— ACTIVITY —
Copy every line of the material below exactly.

──────── DATA SECTION

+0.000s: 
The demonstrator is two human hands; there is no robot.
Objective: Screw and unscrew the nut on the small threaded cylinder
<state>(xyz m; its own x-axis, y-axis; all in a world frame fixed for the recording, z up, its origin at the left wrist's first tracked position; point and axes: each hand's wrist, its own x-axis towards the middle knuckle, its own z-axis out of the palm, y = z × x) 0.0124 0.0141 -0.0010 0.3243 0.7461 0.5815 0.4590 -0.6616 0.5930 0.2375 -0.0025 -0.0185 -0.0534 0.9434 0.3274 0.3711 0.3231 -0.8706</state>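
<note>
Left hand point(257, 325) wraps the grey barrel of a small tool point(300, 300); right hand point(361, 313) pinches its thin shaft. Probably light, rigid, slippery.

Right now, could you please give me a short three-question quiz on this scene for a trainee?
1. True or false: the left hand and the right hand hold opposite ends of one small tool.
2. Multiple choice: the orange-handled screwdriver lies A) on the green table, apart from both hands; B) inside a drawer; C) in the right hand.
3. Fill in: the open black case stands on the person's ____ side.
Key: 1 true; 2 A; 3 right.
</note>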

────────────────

— ANSWER TO THIS TASK —
+0.000s: 
The demonstrator is two human hands; there is no robot.
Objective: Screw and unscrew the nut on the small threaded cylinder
<state>(xyz m; its own x-axis, y-axis; all in a world frame fixed for the recording, z up, its origin at the left wrist's first tracked position; point and axes: each hand's wrist, its own x-axis towards the middle knuckle, its own z-axis out of the palm, y = z × x) 0.0124 0.0141 -0.0010 0.3243 0.7461 0.5815 0.4590 -0.6616 0.5930 0.2375 -0.0025 -0.0185 -0.0534 0.9434 0.3274 0.3711 0.3231 -0.8706</state>
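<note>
Left hand point(257, 325) wraps the grey barrel of a small tool point(300, 300); right hand point(361, 313) pinches its thin shaft. Probably light, rigid, slippery.

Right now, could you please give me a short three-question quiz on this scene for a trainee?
1. True or false: the left hand and the right hand hold opposite ends of one small tool.
2. Multiple choice: the orange-handled screwdriver lies A) on the green table, apart from both hands; B) inside a drawer; C) in the right hand.
3. Fill in: the open black case stands on the person's ____ side.
Key: 1 true; 2 A; 3 right.
</note>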

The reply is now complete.